_What to work on_
Show all lines of the entries in which the word "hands" is found.

_Material to process_
[Start of section]

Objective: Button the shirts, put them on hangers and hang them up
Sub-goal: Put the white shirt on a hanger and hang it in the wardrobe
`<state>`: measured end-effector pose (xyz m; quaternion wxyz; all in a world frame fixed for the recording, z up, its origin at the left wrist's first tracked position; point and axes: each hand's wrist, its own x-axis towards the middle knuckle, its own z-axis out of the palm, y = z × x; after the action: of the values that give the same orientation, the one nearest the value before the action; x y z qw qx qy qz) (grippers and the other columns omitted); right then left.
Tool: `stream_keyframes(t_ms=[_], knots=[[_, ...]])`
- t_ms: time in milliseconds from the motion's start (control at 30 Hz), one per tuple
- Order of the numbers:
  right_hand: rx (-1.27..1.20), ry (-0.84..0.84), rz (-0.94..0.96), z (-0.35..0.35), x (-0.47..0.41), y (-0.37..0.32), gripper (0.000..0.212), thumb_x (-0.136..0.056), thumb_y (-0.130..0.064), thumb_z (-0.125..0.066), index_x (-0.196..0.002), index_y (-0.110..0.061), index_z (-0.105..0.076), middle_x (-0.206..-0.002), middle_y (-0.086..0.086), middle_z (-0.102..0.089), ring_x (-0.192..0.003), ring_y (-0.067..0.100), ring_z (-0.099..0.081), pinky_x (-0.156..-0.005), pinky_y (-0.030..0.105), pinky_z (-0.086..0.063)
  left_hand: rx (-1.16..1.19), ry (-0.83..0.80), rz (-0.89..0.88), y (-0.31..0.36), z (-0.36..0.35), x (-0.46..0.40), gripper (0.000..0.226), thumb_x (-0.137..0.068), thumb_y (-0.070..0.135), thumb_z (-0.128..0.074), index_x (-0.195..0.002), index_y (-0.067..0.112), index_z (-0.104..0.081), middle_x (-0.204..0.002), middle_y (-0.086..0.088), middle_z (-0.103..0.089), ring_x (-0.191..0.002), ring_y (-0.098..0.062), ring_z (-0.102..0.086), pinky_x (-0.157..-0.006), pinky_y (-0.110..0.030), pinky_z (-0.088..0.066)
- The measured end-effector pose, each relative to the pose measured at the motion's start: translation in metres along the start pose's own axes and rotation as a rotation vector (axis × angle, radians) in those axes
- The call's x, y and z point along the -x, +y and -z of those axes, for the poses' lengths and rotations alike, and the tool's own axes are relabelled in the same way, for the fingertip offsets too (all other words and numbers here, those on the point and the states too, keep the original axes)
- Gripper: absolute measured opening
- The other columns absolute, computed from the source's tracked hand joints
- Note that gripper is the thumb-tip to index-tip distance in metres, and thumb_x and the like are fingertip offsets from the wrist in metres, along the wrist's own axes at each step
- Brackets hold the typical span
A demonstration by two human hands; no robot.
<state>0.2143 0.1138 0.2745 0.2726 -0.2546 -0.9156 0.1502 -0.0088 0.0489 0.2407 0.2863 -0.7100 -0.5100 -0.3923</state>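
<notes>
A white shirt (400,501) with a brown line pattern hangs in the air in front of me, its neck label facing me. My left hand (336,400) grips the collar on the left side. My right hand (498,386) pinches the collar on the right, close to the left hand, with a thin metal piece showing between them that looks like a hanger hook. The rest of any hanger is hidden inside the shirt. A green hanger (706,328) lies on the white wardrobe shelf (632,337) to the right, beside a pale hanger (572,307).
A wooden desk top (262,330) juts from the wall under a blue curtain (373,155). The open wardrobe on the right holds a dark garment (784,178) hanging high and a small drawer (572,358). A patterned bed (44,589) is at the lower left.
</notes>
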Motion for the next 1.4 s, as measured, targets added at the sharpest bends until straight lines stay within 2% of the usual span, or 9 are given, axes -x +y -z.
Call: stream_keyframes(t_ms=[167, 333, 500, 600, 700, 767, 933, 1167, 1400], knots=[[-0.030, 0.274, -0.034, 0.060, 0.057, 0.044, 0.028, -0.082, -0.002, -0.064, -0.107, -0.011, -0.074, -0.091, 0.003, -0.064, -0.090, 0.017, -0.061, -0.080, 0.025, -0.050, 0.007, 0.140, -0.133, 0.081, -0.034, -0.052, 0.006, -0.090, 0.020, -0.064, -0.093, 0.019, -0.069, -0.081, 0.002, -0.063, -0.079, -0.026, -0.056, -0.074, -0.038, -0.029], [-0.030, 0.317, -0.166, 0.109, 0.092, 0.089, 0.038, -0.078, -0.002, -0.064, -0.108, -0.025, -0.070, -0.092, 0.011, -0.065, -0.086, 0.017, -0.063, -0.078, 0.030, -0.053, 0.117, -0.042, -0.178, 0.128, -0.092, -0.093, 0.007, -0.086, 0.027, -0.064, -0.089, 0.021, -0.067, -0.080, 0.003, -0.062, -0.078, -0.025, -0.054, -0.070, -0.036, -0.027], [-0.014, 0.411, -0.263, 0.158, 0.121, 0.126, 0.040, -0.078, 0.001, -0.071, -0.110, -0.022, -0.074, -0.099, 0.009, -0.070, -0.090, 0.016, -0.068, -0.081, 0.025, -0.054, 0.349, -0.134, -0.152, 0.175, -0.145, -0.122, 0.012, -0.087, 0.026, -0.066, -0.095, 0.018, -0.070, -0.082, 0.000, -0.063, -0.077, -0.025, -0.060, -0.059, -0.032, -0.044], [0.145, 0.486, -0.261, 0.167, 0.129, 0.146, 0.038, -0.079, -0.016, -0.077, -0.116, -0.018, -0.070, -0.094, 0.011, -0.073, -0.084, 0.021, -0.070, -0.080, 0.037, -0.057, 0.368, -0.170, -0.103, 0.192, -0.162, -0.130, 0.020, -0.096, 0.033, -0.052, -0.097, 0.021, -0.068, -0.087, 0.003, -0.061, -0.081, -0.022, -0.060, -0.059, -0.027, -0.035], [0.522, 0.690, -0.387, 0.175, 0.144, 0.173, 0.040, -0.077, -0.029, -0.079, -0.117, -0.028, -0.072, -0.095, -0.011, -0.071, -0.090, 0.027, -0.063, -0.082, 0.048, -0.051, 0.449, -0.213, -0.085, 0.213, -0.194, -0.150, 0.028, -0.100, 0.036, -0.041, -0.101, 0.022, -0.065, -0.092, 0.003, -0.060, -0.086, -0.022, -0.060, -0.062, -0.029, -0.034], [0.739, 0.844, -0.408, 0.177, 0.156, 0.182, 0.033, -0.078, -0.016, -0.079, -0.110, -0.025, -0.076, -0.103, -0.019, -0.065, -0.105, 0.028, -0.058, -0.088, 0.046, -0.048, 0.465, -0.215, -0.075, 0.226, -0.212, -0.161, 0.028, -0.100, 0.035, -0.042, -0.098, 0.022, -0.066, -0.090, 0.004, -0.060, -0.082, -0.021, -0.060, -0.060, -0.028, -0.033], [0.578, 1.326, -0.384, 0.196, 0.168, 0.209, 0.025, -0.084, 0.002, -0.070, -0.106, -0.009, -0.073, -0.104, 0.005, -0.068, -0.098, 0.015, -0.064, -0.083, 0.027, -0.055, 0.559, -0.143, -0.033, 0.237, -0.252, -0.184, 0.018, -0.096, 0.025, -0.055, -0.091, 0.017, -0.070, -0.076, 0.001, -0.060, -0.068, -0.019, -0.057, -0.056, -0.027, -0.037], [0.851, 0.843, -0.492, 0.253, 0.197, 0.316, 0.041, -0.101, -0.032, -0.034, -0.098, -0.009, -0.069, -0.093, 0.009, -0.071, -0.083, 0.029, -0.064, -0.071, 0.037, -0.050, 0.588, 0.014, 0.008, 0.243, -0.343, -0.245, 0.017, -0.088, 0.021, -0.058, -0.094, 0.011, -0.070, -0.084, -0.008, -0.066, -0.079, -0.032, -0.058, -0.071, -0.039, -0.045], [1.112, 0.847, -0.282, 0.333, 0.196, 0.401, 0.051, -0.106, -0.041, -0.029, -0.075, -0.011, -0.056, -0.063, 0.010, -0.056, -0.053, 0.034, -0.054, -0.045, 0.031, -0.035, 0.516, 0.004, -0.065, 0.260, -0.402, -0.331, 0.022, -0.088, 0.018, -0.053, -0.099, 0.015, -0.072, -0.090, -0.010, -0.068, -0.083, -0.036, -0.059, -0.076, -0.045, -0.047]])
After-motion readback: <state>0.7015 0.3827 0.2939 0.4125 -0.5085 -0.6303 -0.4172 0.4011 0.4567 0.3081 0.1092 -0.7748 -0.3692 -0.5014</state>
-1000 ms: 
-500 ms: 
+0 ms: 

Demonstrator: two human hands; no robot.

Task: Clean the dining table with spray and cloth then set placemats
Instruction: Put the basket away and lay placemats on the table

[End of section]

_Solution_
A demonstration by two human hands; no robot.
Demonstrator: two human hands; no robot.

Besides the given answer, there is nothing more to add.